Please Try drop column with digit using regex if you wanted to drop 10

df.filter(regex='\d', axis=1)

#On the contrary, you can drop nondigits too

   # df.filter(regex='\D', axis=1)
wwnde
  • 26,119
  • 6
  • 18
  • 32
  • 1
    wow, this worked seemlessly for a column named `a`! However if I changed the name to a more complicated string like `Unnamed: 28`, it doesn't work. can i change the regex input to make it work for all `string`-types? – armara Dec 01 '20 at 21:18
  • Yap, try exlude any alphabets by `df.filter(regex='^[^a-z]+$', axis=1)` or exclude digits `df.filter(regex='[^\d+]', axis=1)`. This should achieve contrary outcomes as well – wwnde Dec 01 '20 at 21:38
  • 1
    big thanks, i'm actually using the solution `df.filter(regex='^[^a-z]+$', axis=1)` now so i'll give you the green tick. i'll have to read up a bit on how to use regex aswell, this seems powerful – armara Dec 01 '20 at 21:50
  • 1
    I upvoted this answer! It's very good! Just to note that `^[^a-z]+$` will keep columns with characters like `$^~\`/`, uppercase letters, and etc (only if there's no [a-z]). – Cainã Max Couto-Silva Dec 01 '20 at 22:13
1

A solution based on type enumeration:

Code

sr_dtype = df.dtypes
df = df.drop(columns=sr_dtype.index[
    sr_dtype.index.map(lambda el: not isinstance(el, (int, float)))  # add more if necessary
])

Note that df.types itself is a Series instance that regular Series operations are applicable. In particular, index.map() is used as a wrapper for isinstance() check in this example.

Result

print(df)
   10
0   3
1   4
2   5
Bill Huang
  • 4,491
  • 2
  • 13
  • 31
  • i changed `isinstance(el, (int, float))` to `isinstance(el, (str))` and it worked, thank you! – armara Dec 01 '20 at 21:27
  • To delete non-int, float, etc., use this function: `lambda el: not isinstance(el, ...)`. The answer is revised. – Bill Huang Dec 01 '20 at 21:50
0

Are you sure that's the right output? Your dataframe columns are 'a' and 10, why your input has a column named 'b'?

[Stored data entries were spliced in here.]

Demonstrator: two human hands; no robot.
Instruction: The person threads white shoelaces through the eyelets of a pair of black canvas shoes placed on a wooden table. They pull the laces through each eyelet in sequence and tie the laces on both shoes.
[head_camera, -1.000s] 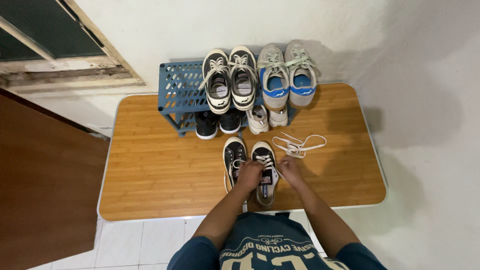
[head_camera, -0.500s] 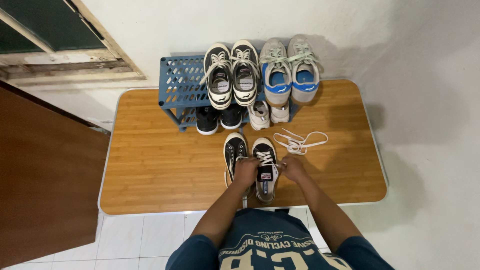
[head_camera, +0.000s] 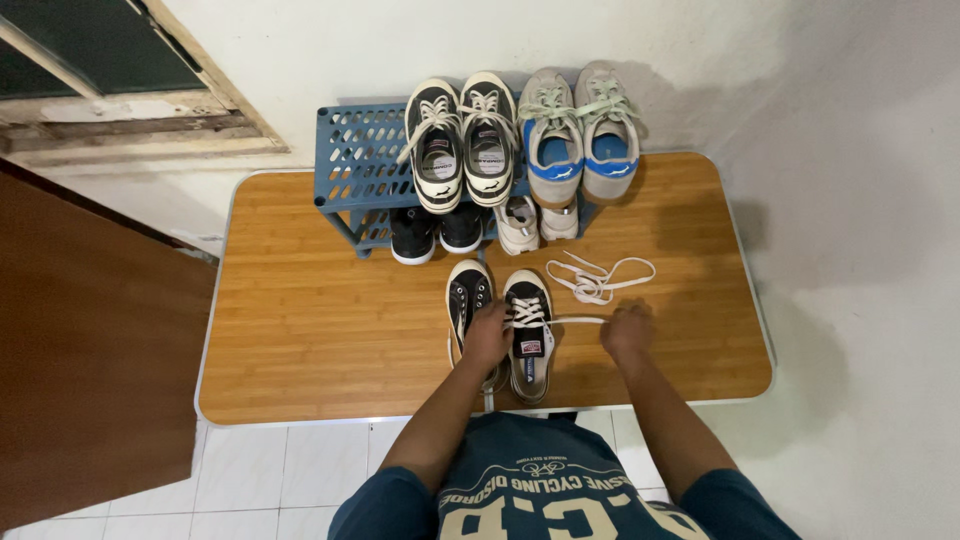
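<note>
Two black canvas shoes with white toe caps stand side by side on the wooden table (head_camera: 300, 340). My left hand (head_camera: 487, 338) rests on the left black shoe (head_camera: 467, 298), against the right black shoe (head_camera: 528, 330), gripping there. My right hand (head_camera: 627, 331) is out to the right of that shoe, pinching its white lace (head_camera: 575, 320), which runs taut from the eyelets to my fingers.
A loose white lace (head_camera: 598, 281) lies coiled on the table behind my right hand. A blue plastic shoe rack (head_camera: 355, 170) at the back holds black-and-cream sneakers (head_camera: 460, 150), grey-and-blue sneakers (head_camera: 580, 140) and more shoes below. A brown door (head_camera: 90, 340) stands at left; white wall at right.
My right hand has moved right, away from the right shoe, drawing its lace out straight. My left hand stays on the shoes.
</note>
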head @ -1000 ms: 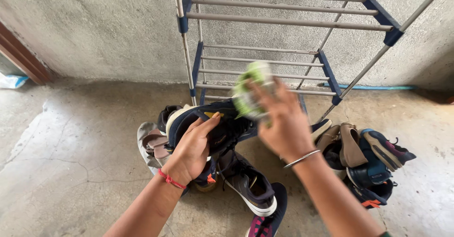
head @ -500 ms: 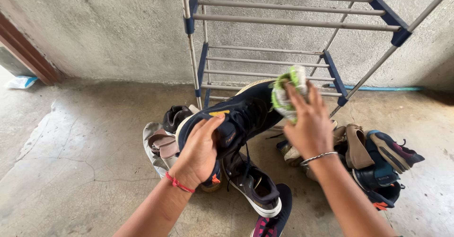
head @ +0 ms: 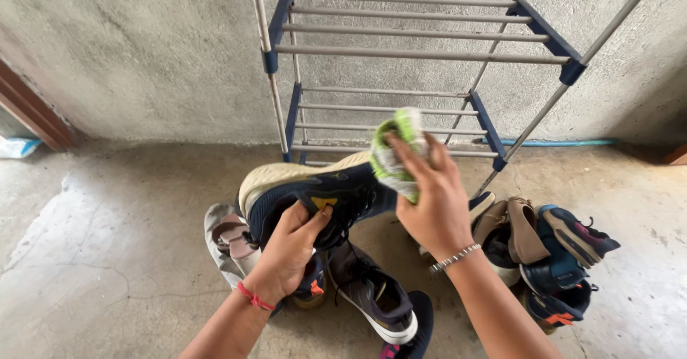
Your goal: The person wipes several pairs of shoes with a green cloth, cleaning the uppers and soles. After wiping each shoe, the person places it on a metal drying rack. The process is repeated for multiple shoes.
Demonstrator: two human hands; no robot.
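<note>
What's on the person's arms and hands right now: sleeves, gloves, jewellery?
No gloves or sleeves in view; both forearms are bare. The left hand has a red thread band at the wrist; the right hand has a thin silver bangle at the wrist.

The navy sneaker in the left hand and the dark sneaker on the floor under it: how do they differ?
The navy sneaker is lifted, tipped on its side with its cream sole showing, gripped by the left hand; the dark sneaker rests upright on the concrete floor, its opening showing. The navy sneaker has a yellow mark; none shows on the dark sneaker. Both are laced.
</note>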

Anyway, to remove the column a, regardless to its type but through its header name, use the drop method:
df = df.drop(columns=['a'])
Also works with a list of columns as well, instead of the single element list in this case.

itaishz
  • 701
  • 1
  • 4
  • 10
0

Based in the other answers, you can also try:

1) To make sure to keep only float and int types:

df[[col for col in df.columns if type(col) in [float,int]]]

2) To just exclude string-like columns:

df.loc[:, [not isinstance(col, str) for col in df.columns]] # return bool array
# or
df[[col for col in df.columns if not isinstance(col, str)]] # return colum names

3) To exclude columns that's not float/int based on regex:

df.filter(regex='^\d+$|^\d+?\.{1}\d+$') 

where the first expression ^\d+$ map integers (start and end with digit), and the second expression ^\d+?\.{1}\d+$ maps floats. We could just use ^[\d|\.]+$ (allowing only digits and points) to map both of them, but it would also maps columns like "1..2".

Cainã Max Couto-Silva
  • 4,839
  • 1
  • 11
  • 35